La dernière salle comprend également un appendice documentaire: des lettres, des documents et des textes restituent le rapport entre le peintre et le critique, même ceux de nature plus ordinaire, avec des mots. Une annexe utile pour mettre en évidence l’humanité et la force du lien entre Carlo Levi et Carlo Ludovico Ragghianti, avec la force des vicissitudes de la vie quotidienne et de la peinture. Une exposition de recherche, donc, qui intervient sur un thème inédit pour une exposition, en élargissant le regard au contexte des événements historiques et culturels de l’Italie entre le premier et le second après-guerre. Et une exposition qui réunit une centaine d’œuvres: la quantité des œuvres réunies permet donc aussi de lire l’itinéraire à différents niveaux. La narration d’un lien entre deux grands intellectuels du XXe siècle et la reconstruction de l’histoire complète de l’un des principaux artistes italiens actifs au milieu du siècle. Un aperçu de la méthodologie de l’histoire de l’art contemporain et une attention particulière aux relations entre l’art et le cinéma, entre l’art et le graphisme, entre l’art et la vie.

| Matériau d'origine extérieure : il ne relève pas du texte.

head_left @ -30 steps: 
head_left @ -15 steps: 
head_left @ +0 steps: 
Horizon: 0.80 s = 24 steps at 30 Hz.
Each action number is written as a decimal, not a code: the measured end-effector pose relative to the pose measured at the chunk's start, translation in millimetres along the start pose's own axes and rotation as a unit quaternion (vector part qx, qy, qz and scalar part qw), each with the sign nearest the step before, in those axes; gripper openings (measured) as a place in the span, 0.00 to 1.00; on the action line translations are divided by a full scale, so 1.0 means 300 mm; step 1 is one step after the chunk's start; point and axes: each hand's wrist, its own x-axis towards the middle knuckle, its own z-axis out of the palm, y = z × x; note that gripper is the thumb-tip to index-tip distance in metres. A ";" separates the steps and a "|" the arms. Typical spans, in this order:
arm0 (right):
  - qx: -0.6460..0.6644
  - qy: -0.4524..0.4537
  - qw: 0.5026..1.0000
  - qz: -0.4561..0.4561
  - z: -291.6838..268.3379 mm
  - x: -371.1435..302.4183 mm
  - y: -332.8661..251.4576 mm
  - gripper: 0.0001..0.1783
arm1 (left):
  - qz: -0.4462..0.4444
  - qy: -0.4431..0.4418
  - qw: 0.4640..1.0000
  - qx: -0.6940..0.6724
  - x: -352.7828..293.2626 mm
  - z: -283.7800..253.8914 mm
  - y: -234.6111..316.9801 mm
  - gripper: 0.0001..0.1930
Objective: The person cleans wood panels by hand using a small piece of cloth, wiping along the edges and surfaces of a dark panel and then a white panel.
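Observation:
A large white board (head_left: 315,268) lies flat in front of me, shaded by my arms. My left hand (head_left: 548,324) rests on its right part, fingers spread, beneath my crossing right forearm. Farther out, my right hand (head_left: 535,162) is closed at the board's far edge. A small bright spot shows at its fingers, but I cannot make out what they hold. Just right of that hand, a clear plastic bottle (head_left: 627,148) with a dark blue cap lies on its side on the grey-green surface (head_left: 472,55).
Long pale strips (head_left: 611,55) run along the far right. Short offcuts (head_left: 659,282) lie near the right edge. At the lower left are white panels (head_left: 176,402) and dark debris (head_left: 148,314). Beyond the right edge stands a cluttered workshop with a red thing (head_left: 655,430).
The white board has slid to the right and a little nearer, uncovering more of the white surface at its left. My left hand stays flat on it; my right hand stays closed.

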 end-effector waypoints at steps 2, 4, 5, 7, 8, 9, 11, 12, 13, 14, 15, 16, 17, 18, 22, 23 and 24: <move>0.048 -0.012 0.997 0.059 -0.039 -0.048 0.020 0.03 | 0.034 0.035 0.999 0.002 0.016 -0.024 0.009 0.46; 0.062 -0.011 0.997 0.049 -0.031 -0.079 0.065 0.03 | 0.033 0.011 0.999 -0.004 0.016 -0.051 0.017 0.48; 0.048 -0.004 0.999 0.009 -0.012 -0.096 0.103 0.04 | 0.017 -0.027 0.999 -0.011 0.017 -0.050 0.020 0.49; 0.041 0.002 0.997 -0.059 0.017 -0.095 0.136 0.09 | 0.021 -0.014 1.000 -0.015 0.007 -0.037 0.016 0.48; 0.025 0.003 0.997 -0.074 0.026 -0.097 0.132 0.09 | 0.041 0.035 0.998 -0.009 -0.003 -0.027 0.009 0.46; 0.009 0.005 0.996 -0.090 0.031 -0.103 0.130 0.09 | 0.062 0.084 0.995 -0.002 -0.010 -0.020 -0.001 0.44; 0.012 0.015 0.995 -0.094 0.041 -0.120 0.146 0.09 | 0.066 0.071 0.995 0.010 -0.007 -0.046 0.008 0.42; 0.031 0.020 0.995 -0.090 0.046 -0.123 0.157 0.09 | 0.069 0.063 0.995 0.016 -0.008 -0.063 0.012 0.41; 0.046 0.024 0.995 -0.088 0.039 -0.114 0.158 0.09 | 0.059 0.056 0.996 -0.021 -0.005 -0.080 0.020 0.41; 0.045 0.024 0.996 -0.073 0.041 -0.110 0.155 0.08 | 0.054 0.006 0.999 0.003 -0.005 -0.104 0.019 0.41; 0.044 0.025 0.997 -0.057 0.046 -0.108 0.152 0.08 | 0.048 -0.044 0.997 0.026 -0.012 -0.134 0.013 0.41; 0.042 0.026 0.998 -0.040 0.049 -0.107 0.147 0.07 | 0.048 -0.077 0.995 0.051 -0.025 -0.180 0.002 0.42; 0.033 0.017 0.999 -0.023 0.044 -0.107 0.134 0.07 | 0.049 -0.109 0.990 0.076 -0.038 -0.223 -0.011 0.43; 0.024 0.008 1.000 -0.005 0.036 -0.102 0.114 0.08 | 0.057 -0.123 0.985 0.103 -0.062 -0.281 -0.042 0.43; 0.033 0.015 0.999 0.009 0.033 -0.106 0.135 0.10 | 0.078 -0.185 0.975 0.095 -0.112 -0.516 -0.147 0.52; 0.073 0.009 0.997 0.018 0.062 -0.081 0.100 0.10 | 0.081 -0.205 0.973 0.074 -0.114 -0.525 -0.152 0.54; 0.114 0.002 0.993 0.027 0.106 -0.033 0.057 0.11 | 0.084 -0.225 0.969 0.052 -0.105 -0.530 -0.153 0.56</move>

Enfin, la revue est délicieusement et inévitablement politique, comme il se doit pour un artiste qui considérait l’engagement comme une partie intégrante de son art et pour un critique dont l’activité est difficilement séparable de la passion politique. D’autant plus que les luttes de l’un et de l’autre se sont poursuivies bien après la guerre: ils se sont retrouvés, même dans les années 1960, “côte à côte dans une bataille qui avait pour but [...] l’affirmation de la valeur et de l’autonomie de la culture en soi, contre la primauté d’un développement sans dessein apparent en dehors de la consommation et de la construction d’une ”société d’abondance“, comme on l’appelait à l’époque”, écrit Balzani dans le catalogue. L’engagement de Levi sera également rappelé par Ragghianti en 1977, à l’occasion de la première exposition posthume de l’artiste, organisée à Turin: dans le texte introductif, Ragghianti souligne d’emblée que Levi était “un homme d’une extraordinaire culture humaniste et d’une culture éthico-politique engagée, qui a polarisé sa personnalité dans la peinture”. Une personnalité que l’exposition reconstruit bien, sous le signe d’une fraternité fructueuse.